What you will do |
When you restate the entries that follow, keep every word exactly and drop the pictures.
START Material for this exercise
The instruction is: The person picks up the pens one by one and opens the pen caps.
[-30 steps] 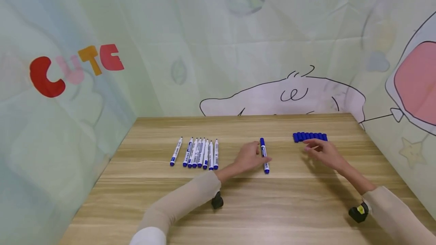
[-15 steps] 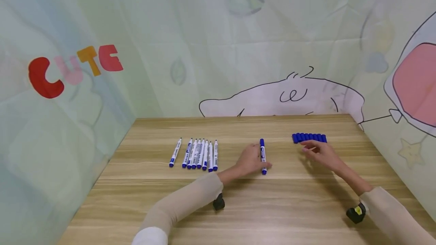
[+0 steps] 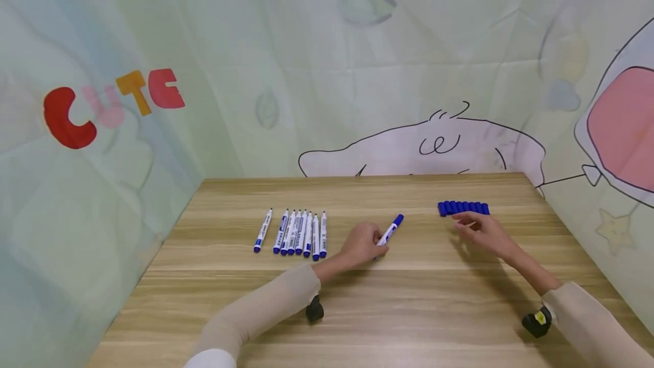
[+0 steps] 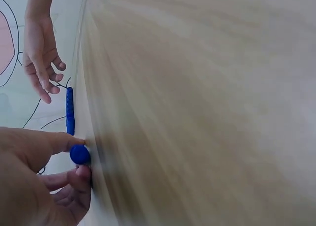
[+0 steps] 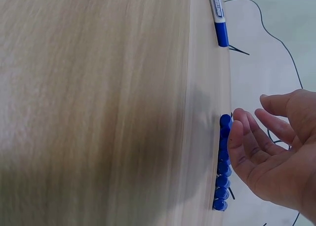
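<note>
My left hand [image 3: 361,243] pinches a whiteboard marker [image 3: 393,227] between thumb and fingers. The marker is white with a blue cap on its far end, and it slants to the right over the table. Its blue round end [image 4: 79,154] faces me in the left wrist view, between thumb and fingertips. To the right, my empty right hand [image 3: 482,234] hovers with loosely bent fingers just in front of a row of blue marker caps [image 3: 462,208]. In the right wrist view, the fingertips [image 5: 237,130] overlap these caps, which lie side by side.
Several uncapped markers [image 3: 300,234] lie side by side on the wooden table [image 3: 368,317], left of my left hand, tips pointing away. Another uncapped marker [image 3: 263,231] lies apart at their left. A printed curtain [image 3: 245,72] hangs behind the table.
My left hand has closed round the capped marker and drawn it left. The marker, earlier nearly straight, now slants with its cap to the right. The right hand has hardly moved.
</note>
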`<control>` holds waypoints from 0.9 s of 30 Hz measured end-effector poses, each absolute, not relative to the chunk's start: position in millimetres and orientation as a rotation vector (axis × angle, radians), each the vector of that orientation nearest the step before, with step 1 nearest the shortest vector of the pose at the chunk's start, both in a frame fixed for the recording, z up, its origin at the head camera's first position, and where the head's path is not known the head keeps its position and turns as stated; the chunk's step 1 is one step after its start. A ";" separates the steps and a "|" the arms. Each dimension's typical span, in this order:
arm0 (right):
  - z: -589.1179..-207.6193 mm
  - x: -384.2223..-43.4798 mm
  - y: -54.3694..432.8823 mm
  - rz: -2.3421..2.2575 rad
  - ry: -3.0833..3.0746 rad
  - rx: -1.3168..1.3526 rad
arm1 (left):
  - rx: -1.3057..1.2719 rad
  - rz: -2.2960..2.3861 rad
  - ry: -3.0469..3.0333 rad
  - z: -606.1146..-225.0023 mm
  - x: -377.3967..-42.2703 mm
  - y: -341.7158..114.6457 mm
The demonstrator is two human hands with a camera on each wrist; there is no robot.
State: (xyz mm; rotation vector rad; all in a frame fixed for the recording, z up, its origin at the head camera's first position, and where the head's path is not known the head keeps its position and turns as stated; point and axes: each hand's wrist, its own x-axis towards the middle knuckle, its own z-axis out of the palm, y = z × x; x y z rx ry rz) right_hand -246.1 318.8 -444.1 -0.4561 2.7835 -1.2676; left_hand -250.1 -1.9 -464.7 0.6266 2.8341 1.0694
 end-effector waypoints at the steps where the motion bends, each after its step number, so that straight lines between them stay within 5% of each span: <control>1: -444.1 -245.9 318.8 -1.268 2.782 -0.455 | 0.621 1.077 2.834 -464.9 -249.1 -4.3; 27: -441.1 -248.0 303.6 -1.209 2.762 -0.650 | 0.496 1.607 2.622 -456.8 -239.5 -31.6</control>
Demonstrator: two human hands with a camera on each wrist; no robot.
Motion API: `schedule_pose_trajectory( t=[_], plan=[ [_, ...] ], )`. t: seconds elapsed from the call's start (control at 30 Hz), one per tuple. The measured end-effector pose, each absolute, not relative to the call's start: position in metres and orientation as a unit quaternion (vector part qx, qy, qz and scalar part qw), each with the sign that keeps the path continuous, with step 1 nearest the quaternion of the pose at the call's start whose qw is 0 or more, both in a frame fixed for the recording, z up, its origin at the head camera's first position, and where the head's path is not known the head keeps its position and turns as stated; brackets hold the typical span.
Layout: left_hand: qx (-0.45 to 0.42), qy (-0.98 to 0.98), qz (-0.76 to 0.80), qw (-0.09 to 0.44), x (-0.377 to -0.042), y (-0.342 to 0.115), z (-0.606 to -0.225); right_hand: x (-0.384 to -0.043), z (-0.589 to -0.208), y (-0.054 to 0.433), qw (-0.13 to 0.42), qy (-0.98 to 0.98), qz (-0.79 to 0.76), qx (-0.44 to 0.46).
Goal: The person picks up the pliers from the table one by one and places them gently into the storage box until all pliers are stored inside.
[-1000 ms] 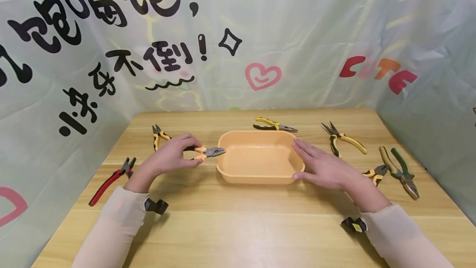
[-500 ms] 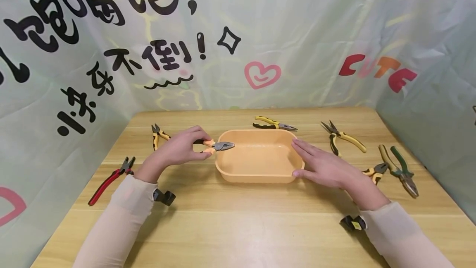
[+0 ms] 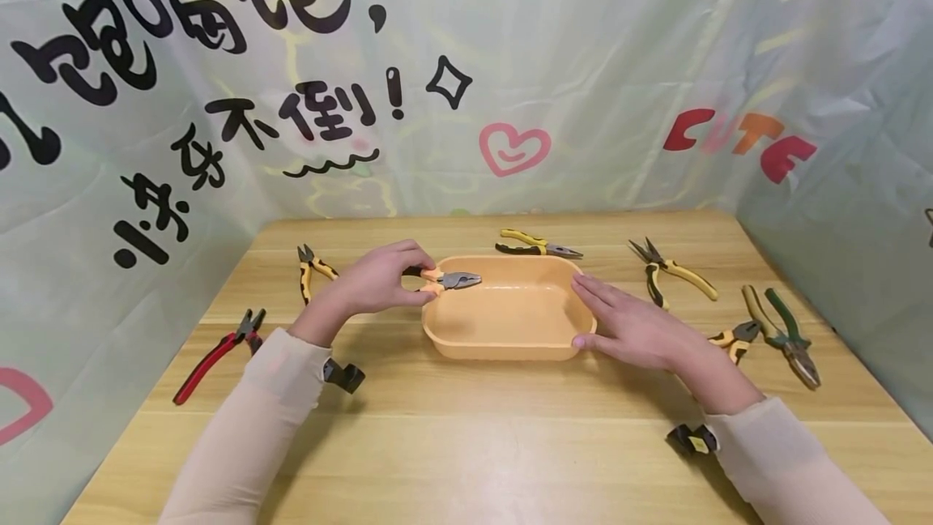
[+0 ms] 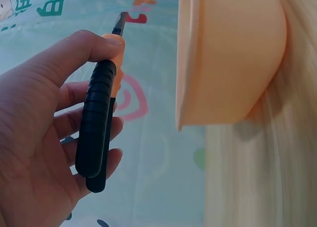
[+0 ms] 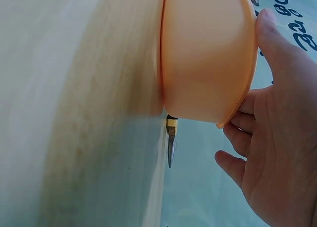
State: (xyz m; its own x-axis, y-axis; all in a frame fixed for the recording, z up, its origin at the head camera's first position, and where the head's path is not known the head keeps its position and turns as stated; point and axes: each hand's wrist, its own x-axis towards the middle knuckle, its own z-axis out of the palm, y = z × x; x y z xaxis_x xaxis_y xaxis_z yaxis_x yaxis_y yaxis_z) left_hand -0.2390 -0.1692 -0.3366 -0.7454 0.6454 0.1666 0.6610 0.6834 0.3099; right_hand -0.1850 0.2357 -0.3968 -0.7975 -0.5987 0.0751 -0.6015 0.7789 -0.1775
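Note:
My left hand grips a pair of combination pliers by its orange and black handles. The metal nose points right and hangs over the left part of a light orange plastic bin. In the left wrist view the thumb lies along the pliers, with the fingers behind the handles, beside the bin wall. At the bin's right end rests my right hand, fingers straight along the rim and thumb at the near corner. The right wrist view shows that hand against the rim of the bin.
On the wooden table lie red-handled pliers and small yellow-black pliers at left. Long-nose pliers lie behind the bin. At right are needle-nose pliers, yellow-black pliers and green-handled pliers. A printed cloth hangs behind.
My left hand has moved right and slightly away from me, carrying the pliers from the bin's left rim to over its inside. My right hand has stayed on the bin.

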Motion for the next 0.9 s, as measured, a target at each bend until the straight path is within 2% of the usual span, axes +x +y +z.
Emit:
schedule_pose_trajectory(
  t=[0.9],
  plan=[
    [-0.348, -0.927, -0.140, -0.018, -0.259, -0.125, -0.332, -0.185, -0.398, 0.236, 0.002, -0.945, 0.103, 0.311]
  ],
)
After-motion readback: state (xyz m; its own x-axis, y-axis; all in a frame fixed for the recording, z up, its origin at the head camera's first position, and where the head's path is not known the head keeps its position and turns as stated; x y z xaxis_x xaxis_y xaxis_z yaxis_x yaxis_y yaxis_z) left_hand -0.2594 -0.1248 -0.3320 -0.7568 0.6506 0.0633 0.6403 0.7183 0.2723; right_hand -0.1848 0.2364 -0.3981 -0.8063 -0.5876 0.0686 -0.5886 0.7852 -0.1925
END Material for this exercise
Exercise output |
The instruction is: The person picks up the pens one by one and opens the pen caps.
[-30 steps] 
[-15 steps] 
[+0 steps] 
[+0 steps] 
[+0 steps] 
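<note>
My left hand [image 3: 361,243] pinches a whiteboard marker [image 3: 393,227] between thumb and fingers. The marker is white with a blue cap on its far end, and it slants to the right over the table. Its blue round end [image 4: 79,154] faces me in the left wrist view, between thumb and fingertips. To the right, my empty right hand [image 3: 482,234] hovers with loosely bent fingers just in front of a row of blue marker caps [image 3: 462,208]. In the right wrist view, the fingertips [image 5: 237,130] overlap these caps, which lie side by side.
Several uncapped markers [image 3: 300,234] lie side by side on the wooden table [image 3: 368,317], left of my left hand, tips pointing away. Another uncapped marker [image 3: 263,231] lies apart at their left. A printed curtain [image 3: 245,72] hangs behind the table.
My left hand has closed round the capped marker and drawn it left. The marker, earlier nearly straight, now slants with its cap to the right. The right hand has hardly moved.
</note>
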`<control>` holds waypoints from 0.9 s of 30 Hz measured end-effector poses, each absolute, not relative to the chunk's start: position in millimetres and orientation as a rotation vector (axis × angle, radians), each the vector of that orientation nearest the step before, with step 1 nearest the shortest vector of the pose at the chunk's start, both in a frame fixed for the recording, z up, its origin at the head camera's first position, and where the head's path is not known the head keeps its position and turns as stated; the chunk's step 1 is one step after its start. A ";" separates the steps and a "|" the arms. Each dimension's typical span, in this order:
arm0 (right):
  - z: -589.1179..-207.6193 mm
  - x: -384.2223..-43.4798 mm
  - y: -54.3694..432.8823 mm
  - rz: -2.3421..2.2575 rad
  - ry: -3.0833..3.0746 rad
  - rx: -1.3168..1.3526 rad
arm1 (left):
  - rx: -1.3057..1.2719 rad
  - rz: -2.2960..2.3861 rad
  - ry: -3.0469..3.0333 rad
  - z: -606.1146..-225.0023 mm
  - x: -377.3967..-42.2703 mm
  - y: -341.7158..114.6457 mm
The demonstrator is two human hands with a camera on each wrist; there is no robot.
State: (xyz mm; rotation vector rad; all in a frame fixed for the recording, z up, its origin at the head camera's first position, and where the head's path is not known the head keeps its position and turns as stated; point and axes: each hand's wrist, its own x-axis towards the middle knuckle, its own z-axis out of the palm, y = z × x; x y z rx ry rz) right_hand -246.1 318.8 -444.1 -0.4561 2.7835 -1.2676; left_hand -250.1 -1.9 -464.7 0.6266 2.8341 1.0694
 end-effector waypoints at the steps where the motion bends, each after its step number, so that straight lines between them stay within 5% of each span: <control>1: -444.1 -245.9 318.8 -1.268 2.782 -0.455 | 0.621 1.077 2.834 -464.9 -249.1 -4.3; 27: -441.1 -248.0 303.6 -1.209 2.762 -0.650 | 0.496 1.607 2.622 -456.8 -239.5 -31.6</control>
Demonstrator: two human hands with a camera on each wrist; no robot.
Motion API: `schedule_pose_trajectory( t=[_], plan=[ [_, ...] ], )`. t: seconds elapsed from the call's start (control at 30 Hz), one per tuple. The measured end-effector pose, each absolute, not relative to the call's start: position in metres and orientation as a unit quaternion (vector part qx, qy, qz and scalar part qw), each with the sign that keeps the path continuous, with step 1 nearest the quaternion of the pose at the call's start whose qw is 0 or more, both in a frame fixed for the recording, z up, its origin at the head camera's first position, and where the head's path is not known the head keeps its position and turns as stated; brackets hold the typical span.
Layout: left_hand: qx (-0.45 to 0.42), qy (-0.98 to 0.98), qz (-0.76 to 0.80), qw (-0.09 to 0.44), x (-0.377 to -0.042), y (-0.342 to 0.115), z (-0.606 to -0.225); right_hand: x (-0.384 to -0.043), z (-0.589 to -0.208), y (-0.054 to 0.433), qw (-0.13 to 0.42), qy (-0.98 to 0.98), qz (-0.79 to 0.76), qx (-0.44 to 0.46).
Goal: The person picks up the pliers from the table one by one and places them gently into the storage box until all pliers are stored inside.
[-1000 ms] 
[-500 ms] 
[+0 ms] 
[+0 ms] 
[+0 ms] 
State: (xyz m; its own x-axis, y-axis; all in a frame fixed for the recording, z up, its origin at the head camera's first position, and where the head's path is not known the head keeps its position and turns as stated; point and axes: each hand's wrist, its own x-axis towards the middle knuckle, its own z-axis out of the palm, y = z × x; x y z xaxis_x xaxis_y xaxis_z yaxis_x yaxis_y yaxis_z) left_hand -0.2390 -0.1692 -0.3366 -0.7454 0.6454 0.1666 0.6610 0.6834 0.3099; right_hand -0.1850 0.2357 -0.3968 -0.7975 -0.5987 0.0751 -0.6015 0.7789 -0.1775
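Note:
My left hand grips a pair of combination pliers by its orange and black handles. The metal nose points right and hangs over the left part of a light orange plastic bin. In the left wrist view the thumb lies along the pliers, with the fingers behind the handles, beside the bin wall. At the bin's right end rests my right hand, fingers straight along the rim and thumb at the near corner. The right wrist view shows that hand against the rim of the bin.
On the wooden table lie red-handled pliers and small yellow-black pliers at left. Long-nose pliers lie behind the bin. At right are needle-nose pliers, yellow-black pliers and green-handled pliers. A printed cloth hangs behind.
My left hand has moved right and slightly away from me, carrying the pliers from the bin's left rim to over its inside. My right hand has stayed on the bin.
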
Motion for the next 0.9 s, as measured, a target at each bend until the straight path is within 2% of the usual span, axes +x +y +z.
Emit:
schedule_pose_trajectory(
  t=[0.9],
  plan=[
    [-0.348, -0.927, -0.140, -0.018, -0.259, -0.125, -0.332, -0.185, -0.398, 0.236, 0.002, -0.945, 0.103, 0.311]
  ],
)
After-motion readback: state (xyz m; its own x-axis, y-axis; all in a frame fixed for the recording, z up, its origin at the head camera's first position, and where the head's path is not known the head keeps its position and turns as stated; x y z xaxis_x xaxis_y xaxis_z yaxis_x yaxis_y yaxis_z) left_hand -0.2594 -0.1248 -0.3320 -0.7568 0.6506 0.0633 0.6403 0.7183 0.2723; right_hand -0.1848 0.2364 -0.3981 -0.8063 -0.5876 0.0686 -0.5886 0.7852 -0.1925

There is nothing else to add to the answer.